Bob Pinsker came back up and worked through a magnificent, seldom-heard Willie the Lion Smith piano solo called "Between Sharps and Flats."

Ron Ross encored with, by request, two of his vocal/piano songs, "Good Thing Going" and "Studio Sensation."

With that, the symbolic gavel fell on another meeting.





MIMI BLAIS AT THE OLD TOWN MUSIC HALL

Reviewed by Bill Mitchell

For its first ragtime concert of the twenty-first century the Old Town Music Hall presented Mimi Blais on the evening of February 14, Valentine's day. Montreal's gift to ragtime regaled an audience of aficionados with an ambitious program that ran close to three hours.

Mimi came on stage costumed in an eye-filling gauzy black dress and hat with black feathers, a revealing outfit that suggested a resident of an early 20th century sporting district. And indeed, she indulged in a little role playing by introducing herself as a ragtime pianist of 1919 who had been around the block. She began reminiscing about Tom Turpin's Rosebud Café in St. Louis, which lead her into playing a couple of Turpin's compositions, "Harlem Rag" and "A Ragtime Nightmare."

She recalled Joplin as "the Mozart of ragtime," then wittily playing some of "Maple Leaf Rag" in a delicate Mozartian

Style. It wasn't long before she switched gears and the MLF emerged in full-blown syncopated glory.

Joseph F. Lamb was dubbed "the Chopin of ragtime." We were treated to a fine version of "Ragtime Nightingale," in which Lamb did actually include a quote from that composer in the rag's first section.

For a change of pace Mimi played a medley of Joplin waltzes, including "Bethena" and "Bink's Waltz." She commented that Joplin might additionally qualify as "the Strauss of ragtime."

To illustrate the use of the piano as accompaniment to silent films she performed George Botsford's "Black and White Rag" in both ¾ and 2/4 time (depending on what might have been appropriate to the action on the screen).

Ms. Blais, a champion of the Montreal composer Jean Baptiste Lafreniere, played two of his pieces. "Valse Miroir" was a somewhat lengthy but melodious waltz. "Taxi Rag," fast and furious, brought us to intermission time.

We were in for a surprise when Mimi came back on stage after a change of outfit (and gender), impersonating an early 20th century sport with straw hat, striped blazer, and handlebar mustache which she twitched frequently in Chaplinesque fashion.

Progressing to the era of novelty piano, she whipped out a dazzling arrangement of "Kitten on the Keys" (Zes Confrey) and segued into a slow "Memphis Blues" (S. C. Handy). She spoke of the early George Gershwin and played his "Rialto Ripples," written when he was still a teen-ager. She commented that Gershwin was the only white person at Scott Joplin's New York funeral. She then interpreted a more reflective later composition of George Gershwin: "Summertime," from Porgy and Bess.

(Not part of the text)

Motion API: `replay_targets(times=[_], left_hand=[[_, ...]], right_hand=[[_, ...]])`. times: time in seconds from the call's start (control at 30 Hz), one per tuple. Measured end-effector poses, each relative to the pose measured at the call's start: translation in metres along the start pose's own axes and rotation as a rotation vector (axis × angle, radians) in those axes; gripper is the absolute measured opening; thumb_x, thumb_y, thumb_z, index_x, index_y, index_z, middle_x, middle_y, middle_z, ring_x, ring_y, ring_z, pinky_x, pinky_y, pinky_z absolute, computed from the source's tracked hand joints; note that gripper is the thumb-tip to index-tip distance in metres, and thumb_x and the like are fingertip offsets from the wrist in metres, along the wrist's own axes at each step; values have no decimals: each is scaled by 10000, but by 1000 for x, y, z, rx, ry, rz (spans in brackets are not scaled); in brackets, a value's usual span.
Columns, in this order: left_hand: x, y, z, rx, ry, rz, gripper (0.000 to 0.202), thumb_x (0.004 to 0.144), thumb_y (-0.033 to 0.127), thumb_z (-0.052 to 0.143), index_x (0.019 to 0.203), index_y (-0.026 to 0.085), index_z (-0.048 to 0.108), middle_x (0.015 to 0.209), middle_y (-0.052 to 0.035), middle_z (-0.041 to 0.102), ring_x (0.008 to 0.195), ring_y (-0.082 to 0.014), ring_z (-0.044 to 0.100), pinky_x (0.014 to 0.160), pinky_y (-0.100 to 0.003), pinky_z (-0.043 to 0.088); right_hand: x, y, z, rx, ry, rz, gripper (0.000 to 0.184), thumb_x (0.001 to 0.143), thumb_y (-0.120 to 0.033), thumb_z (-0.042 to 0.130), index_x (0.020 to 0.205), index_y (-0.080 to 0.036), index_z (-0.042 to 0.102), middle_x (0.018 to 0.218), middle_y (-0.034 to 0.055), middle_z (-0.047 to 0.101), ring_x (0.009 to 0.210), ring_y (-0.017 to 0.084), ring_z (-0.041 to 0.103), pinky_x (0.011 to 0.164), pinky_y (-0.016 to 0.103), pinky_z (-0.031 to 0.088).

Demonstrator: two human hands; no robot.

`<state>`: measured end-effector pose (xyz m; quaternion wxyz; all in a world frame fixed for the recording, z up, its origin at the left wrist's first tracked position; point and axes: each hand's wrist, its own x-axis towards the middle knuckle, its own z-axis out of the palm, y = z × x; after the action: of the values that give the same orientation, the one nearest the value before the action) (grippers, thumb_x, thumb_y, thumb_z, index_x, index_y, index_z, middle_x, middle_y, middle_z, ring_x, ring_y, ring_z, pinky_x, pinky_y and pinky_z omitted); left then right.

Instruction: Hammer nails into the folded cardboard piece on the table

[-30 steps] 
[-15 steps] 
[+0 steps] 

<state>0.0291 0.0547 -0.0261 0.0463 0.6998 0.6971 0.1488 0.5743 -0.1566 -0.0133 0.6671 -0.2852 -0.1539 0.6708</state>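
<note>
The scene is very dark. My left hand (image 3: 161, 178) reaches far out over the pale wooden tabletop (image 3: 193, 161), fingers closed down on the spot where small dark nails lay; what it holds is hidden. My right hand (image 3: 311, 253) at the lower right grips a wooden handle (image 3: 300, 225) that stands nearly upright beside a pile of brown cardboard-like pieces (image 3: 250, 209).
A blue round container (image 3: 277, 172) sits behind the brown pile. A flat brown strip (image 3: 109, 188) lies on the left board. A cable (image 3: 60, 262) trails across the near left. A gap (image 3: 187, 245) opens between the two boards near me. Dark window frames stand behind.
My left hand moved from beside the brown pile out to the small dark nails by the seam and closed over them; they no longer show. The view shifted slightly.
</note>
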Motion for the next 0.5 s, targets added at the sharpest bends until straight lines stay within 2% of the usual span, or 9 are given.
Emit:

Willie Eckstein's "Musical Massacre" came across as a real show-stopper. Like Lafreniere, Eckstein was a Montreal performer/composer, outstanding virtuoso performer, and piano roll artist of the 1920s.

Returning to the New York scene, Mr. Blais served up a tasty helping of "Pork and Beans," a rag by that master of Harlem stride, Luckey Roberts.

Assuming the role of a song-plugger, Mimi performed "Goodby Broadway, Hello Montreal."

A short tribute to Eubie Blake included his wonderful standard, "Memories of You," and the frisky "Eubie's Classical Rag." (Or was it "Kitchen Tom?" I didn't catch the title and am making a semi-educated guess on this one.)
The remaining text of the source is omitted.